- What to produce -
All lines between the start of the listing below and the line containing "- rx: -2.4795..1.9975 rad", inclusive, must be repeated exactly.
------------------------------
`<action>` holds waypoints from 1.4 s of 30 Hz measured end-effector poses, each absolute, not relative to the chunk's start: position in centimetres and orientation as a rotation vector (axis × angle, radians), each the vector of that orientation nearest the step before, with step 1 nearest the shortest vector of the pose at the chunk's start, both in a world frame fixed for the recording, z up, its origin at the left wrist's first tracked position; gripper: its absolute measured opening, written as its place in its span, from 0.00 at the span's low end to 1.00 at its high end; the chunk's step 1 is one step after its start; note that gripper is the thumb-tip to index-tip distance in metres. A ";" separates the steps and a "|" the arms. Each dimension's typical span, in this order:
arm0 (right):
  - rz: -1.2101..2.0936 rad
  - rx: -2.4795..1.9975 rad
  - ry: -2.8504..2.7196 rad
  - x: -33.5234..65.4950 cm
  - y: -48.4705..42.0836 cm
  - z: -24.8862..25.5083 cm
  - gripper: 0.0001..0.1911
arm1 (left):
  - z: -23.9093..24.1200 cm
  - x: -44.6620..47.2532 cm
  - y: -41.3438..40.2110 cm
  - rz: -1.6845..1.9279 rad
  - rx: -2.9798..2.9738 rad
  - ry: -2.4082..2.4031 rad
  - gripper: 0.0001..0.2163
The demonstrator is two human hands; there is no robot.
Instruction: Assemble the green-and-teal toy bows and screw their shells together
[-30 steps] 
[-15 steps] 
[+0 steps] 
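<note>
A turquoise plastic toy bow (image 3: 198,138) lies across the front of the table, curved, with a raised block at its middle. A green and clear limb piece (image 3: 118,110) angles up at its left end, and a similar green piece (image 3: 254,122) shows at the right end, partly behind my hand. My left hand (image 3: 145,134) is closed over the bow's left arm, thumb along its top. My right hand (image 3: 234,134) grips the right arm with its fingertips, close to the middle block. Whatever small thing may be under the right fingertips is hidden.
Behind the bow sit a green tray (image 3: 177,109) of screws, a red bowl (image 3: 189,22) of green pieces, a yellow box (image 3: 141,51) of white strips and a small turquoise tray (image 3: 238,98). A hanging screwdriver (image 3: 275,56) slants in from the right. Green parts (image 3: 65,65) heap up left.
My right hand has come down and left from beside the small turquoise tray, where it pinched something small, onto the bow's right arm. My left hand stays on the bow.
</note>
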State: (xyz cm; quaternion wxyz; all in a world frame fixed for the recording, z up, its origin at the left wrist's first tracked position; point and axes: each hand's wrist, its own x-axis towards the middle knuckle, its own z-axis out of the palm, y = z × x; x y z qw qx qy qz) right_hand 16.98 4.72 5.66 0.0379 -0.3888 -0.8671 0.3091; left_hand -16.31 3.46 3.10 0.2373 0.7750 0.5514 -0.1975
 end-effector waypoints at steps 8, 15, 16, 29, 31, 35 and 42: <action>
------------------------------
- Written solution -
`<action>` holds waypoints from 1.4 s of 30 Hz measured end-effector poses, each absolute, not relative to the chunk's start: position in centimetres and orientation as a rotation vector (axis × angle, radians), each the vector of that orientation nearest the step before, with step 1 nearest the shortest vector of the pose at the chunk's start, both in a world frame fixed for the recording, z up, its origin at the left wrist's first tracked position; gripper: its absolute measured opening, written as its place in its span, from 0.00 at the span's low end to 1.00 at its high end; the chunk's step 1 is one step after its start; note that gripper is the thumb-tip to index-tip distance in metres. A ";" separates the steps and a "|" the arms. Each dimension's typical span, in this order:
arm0 (right):
  - rz: -1.2101..2.0936 rad
  - rx: -2.4795..1.9975 rad

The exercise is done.